Edito 18: En quête d’une culture de leadership

Il est assez éprouvant de chercher à traquer l’existence ou du moins la reconnaissance de leaders dans une société qui se débat pour sortir de l’autoritarisme. Cela a été vrai dans la Russie post-soviétique, dans l’Allemagne post-nazie, comme il l’est, de manière plus ardue, dans des pays, comme le Maroc. La difficulté est double, dans notre cas. Il est vrai que, comme les pays précités, l’ombre d’un super-leader, charismatique, écrasant et inhibiteur d’énergies, reste pesante et omniprésente, des années après sa disparition. Mais, au-delà des personnes, chez nous, contrairement aux autres, les bases d’un système libéral et d’un État social permettant à des leaders positifs, insuffleurs  de dynamique vertueuse d’émerger, ne semblent pas encore réunies.
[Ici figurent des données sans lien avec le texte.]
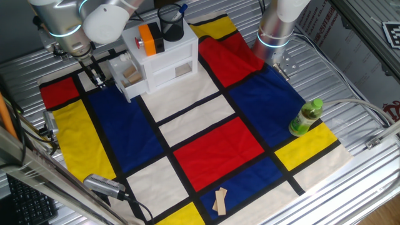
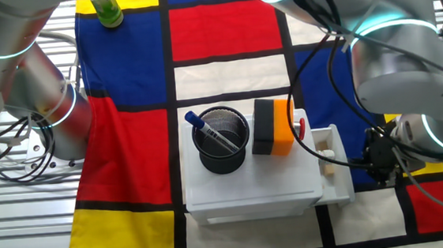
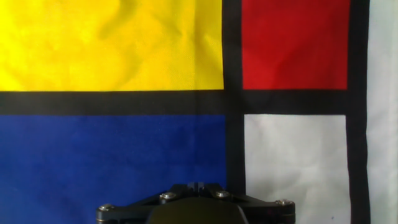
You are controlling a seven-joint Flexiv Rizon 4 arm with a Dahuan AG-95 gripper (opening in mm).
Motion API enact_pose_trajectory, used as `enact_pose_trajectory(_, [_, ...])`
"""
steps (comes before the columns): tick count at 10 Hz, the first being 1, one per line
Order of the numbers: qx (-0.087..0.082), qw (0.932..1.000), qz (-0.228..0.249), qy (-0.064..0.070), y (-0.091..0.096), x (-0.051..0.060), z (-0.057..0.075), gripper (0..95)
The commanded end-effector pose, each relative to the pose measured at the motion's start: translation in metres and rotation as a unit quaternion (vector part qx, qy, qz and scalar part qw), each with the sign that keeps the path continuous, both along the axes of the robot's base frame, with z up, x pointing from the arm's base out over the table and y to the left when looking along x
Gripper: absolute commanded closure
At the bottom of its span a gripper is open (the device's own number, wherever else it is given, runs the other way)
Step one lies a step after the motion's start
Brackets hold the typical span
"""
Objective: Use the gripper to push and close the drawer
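1. White plastic forms the drawer (image 1: pixel 128 78), which is seen pulled out at 9 o'clock of the cabinet (image 1: pixel 167 62), tan wooden pieces (image 1: pixel 132 76) lying inside.
2. The gripper (image 1: pixel 97 76) is held just beside the drawer's outer end, at its 9 o'clock; contact cannot be judged.
3. Whether the fingers are parted or closed cannot be told.
4. Open cloth (image 1: pixel 206 150) is seen at 6 o'clock of the cabinet.
5. A green bottle (image 1: pixel 305 117) stands well apart, near the cloth's 3 o'clock edge.
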State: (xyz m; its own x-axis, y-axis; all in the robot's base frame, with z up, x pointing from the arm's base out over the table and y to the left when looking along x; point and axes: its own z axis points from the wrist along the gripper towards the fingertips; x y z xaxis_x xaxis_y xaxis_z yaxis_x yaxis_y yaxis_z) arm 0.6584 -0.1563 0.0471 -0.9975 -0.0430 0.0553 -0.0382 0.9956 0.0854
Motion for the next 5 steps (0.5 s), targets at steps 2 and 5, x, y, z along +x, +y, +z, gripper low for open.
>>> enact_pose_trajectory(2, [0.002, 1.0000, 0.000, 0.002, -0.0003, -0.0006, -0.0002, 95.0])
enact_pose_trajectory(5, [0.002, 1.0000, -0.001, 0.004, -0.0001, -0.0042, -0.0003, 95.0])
Qu’est-ce qui nous a persuadé, pourtant, d’aller à la recherche de cette culture de leadership ? Pourquoi aller sonder un concept principalement forgé par les Américains, développé dans une société hyper-individualisée ? L’irruption en 2011 de leaders virtuels dans l’espace public ? Sans doute, d’autant que nos travaux antérieurs sur les médias sociaux nous ont montré qu’une conglomération de mobilisateurs et de communicateurs se distinguait du lot et méritait d’être appréhendée à part, d’où les prolongements proposés dans ce dossier sur le leadership 2.0.

Ceci étant dit, la raison, plus circonstanciée, qui nous a convaincus de l’importance de cette question est le paradoxe marocain. Alors que son mode de gouvernance politique demeure autocratique, il développe des ambitions économiques de hub régional, et donc de leader régional. Alors que la culture de soumission, d’accommodement et de consensus prédomine, au sein des organisations économiques, tenues par une rationalité d’efficience, une nécessité de leadership semble se développer pour initier le changement et passer le cap crucial de la compétitivité.
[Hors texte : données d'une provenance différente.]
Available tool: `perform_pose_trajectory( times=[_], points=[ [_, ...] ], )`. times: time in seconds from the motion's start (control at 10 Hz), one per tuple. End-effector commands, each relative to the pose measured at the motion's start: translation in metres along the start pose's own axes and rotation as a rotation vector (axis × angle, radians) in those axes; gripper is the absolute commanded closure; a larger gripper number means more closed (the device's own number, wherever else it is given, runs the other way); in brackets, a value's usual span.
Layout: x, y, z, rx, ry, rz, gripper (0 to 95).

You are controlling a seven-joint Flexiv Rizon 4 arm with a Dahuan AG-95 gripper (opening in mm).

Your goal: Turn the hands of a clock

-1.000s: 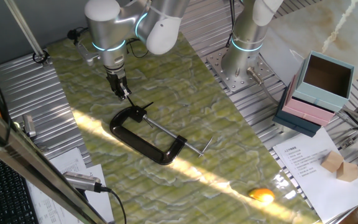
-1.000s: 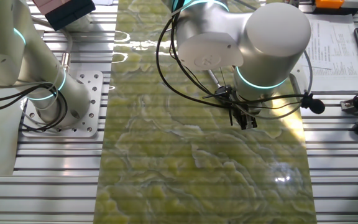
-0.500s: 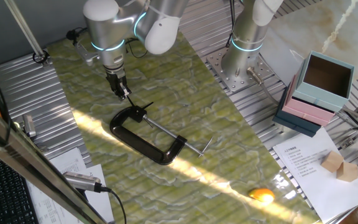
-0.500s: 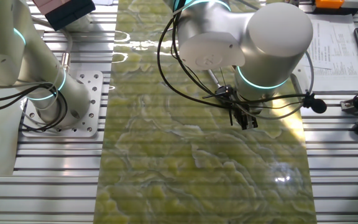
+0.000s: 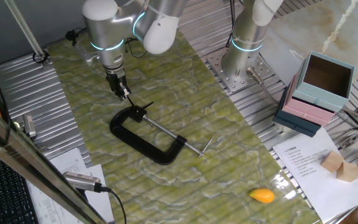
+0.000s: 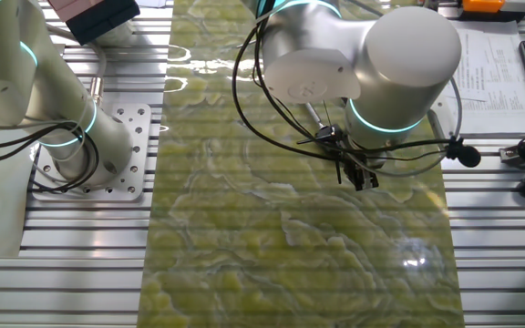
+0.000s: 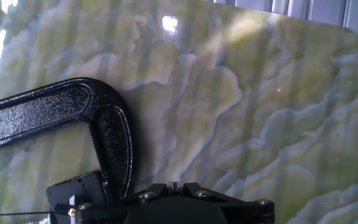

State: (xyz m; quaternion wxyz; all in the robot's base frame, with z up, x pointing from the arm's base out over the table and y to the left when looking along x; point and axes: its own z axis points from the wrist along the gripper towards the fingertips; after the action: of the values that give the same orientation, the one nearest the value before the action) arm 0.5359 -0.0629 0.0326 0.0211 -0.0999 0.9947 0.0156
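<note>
Robot hand [image 5: 123,91] w/ slim black fingers above green marbled tabletop [image 5: 185,124], finger spread can't tell, thin black clock hands [image 5: 143,109] at black C-clamp [image 5: 143,137] jaw, just beside hand, apart.

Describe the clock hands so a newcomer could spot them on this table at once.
Start at the green marbled mat and find the black C-clamp lying near its middle. At the clamp's jaw end nearest the gripper sit the hands, two thin black pointed strips crossing. They are far smaller than the clamp, and black, unlike its silver screw rod.
</note>
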Motion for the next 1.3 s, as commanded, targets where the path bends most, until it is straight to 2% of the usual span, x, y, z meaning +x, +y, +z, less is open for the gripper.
perform_pose_trajectory(
  times=[0.1,1.3],
  points=[
    [-0.0002,0.0006,0.0003,-0.008,-0.004,0.000,95.0],
    [0.0019,0.0009,0.0006,-0.007,-0.015,0.000,95.0]
  ],
)
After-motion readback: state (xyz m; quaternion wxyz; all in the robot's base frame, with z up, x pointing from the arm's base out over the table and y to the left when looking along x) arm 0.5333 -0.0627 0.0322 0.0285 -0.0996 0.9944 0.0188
Nous le montrons assez, cette culture-là, balbutiante, insondable à l’œil nu, est peu favorisée par l’école et autres structures de socialisation, même si certaines de ses prémices se manifestent de manière informelle ici et là. Aussi, au sein des organisations formelles, privées et publiques, objet de notre étude, elle ne pouvait être identifiée et appréciée à sa juste valeur sans un long travail d’exploration, de lecture et de terrain.
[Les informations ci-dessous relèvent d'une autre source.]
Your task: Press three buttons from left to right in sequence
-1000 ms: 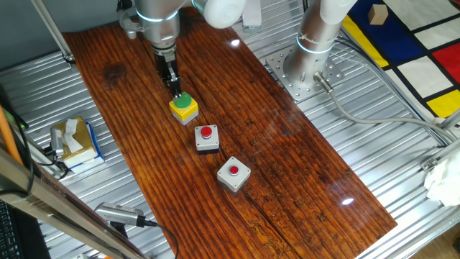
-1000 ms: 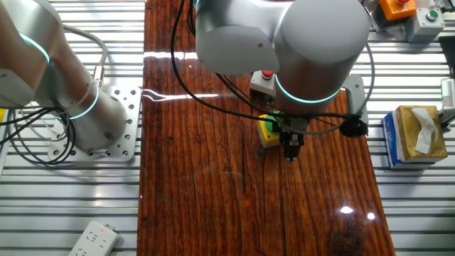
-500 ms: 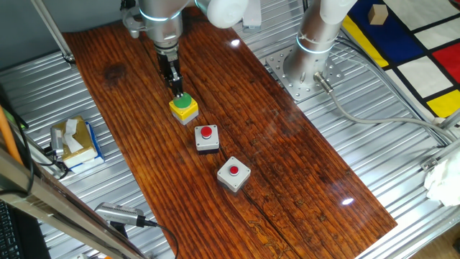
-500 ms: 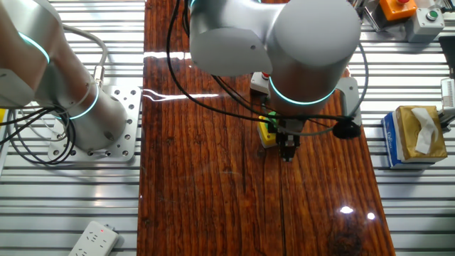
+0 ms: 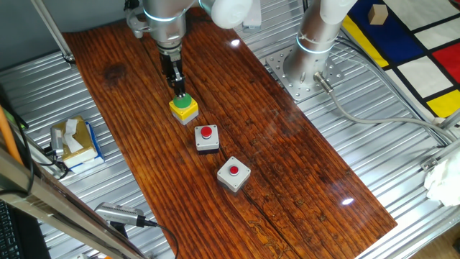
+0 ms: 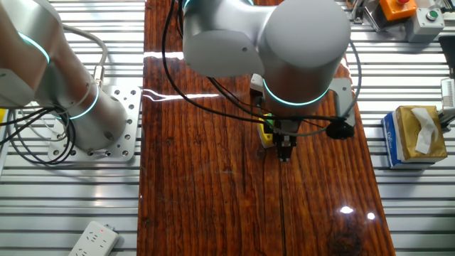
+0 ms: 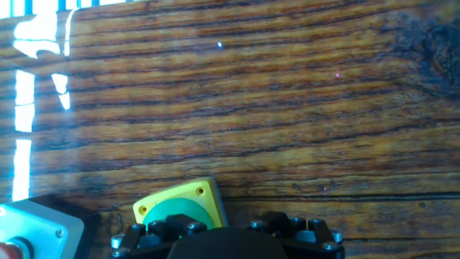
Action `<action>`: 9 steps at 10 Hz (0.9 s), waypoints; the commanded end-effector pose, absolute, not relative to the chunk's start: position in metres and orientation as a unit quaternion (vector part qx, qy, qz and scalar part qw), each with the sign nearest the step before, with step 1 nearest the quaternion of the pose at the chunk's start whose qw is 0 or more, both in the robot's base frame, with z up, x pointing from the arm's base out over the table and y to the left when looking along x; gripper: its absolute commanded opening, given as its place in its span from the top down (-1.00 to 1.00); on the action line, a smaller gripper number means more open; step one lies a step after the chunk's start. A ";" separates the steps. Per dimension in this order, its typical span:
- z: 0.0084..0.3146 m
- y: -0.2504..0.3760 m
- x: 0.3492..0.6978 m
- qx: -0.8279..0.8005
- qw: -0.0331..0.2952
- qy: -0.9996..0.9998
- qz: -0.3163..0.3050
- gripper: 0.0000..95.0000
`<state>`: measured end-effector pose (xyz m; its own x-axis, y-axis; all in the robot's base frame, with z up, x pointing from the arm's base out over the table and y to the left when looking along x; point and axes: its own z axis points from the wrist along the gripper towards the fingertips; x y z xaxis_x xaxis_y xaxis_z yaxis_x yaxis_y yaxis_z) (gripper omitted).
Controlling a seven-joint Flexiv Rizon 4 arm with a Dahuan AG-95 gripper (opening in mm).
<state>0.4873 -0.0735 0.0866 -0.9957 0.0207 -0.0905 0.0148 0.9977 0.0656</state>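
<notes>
Hand view: yellow box with green cap [image 7: 181, 209] sits at the bottom edge, just ahead of the gripper body, partly cut off by it. White-and-black box [image 7: 44, 229] is at bottom left corner. Fingertips aren't visible here, so I can't tell if the fingers are apart or together.

One fixed view: gripper [image 5: 179, 91] hangs right at the far edge of the green cap [image 5: 184, 101], touching or just above it; can't resolve contact. The three boxes run in a diagonal line on the wooden desk [image 5: 287, 158]: yellow/green first, then white-and-black with red cap [image 5: 207, 137], then light grey with red cap [image 5: 233, 173].

The other fixed view: arm body hides most of the yellow box [image 6: 266, 133]; only a sliver shows beside the gripper [image 6: 284, 151].

Judgement: step in hand is button one, the green.
- Tip looks biased to the cap's edge. Centre over the cap before loading it, else it may slip off or tilt the box.
- Push straight down and keep it short; the box looks loose on the desk and could slide.
- Lift clear before traversing to the middle button.
- Progress: early, two red caps probably not yet pressed.
</notes>
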 end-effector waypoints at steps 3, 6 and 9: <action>0.083 -0.074 0.486 0.008 0.049 0.998 0.033 -0.60; 0.080 -0.073 0.485 0.008 0.050 0.998 0.033 -0.20; 0.080 -0.074 0.485 0.008 0.051 0.998 0.038 -0.20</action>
Il en ressort un fait marquant : les leaders, chez nous, ne sont pas reconnus pour leur vista ou leur capacité à se projeter, mais principalement pour leur intelligence émotionnelle. Cela montre que ce n’est pas tant la vision personnelle qui forge aujourd’hui le leadership, mais beaucoup plus l’écoute des autres. L’ère des leaders géniaux et déconnectés serait-elle révolue ou condamnée à revenir sous une forme plus sophistiquée ? À voir.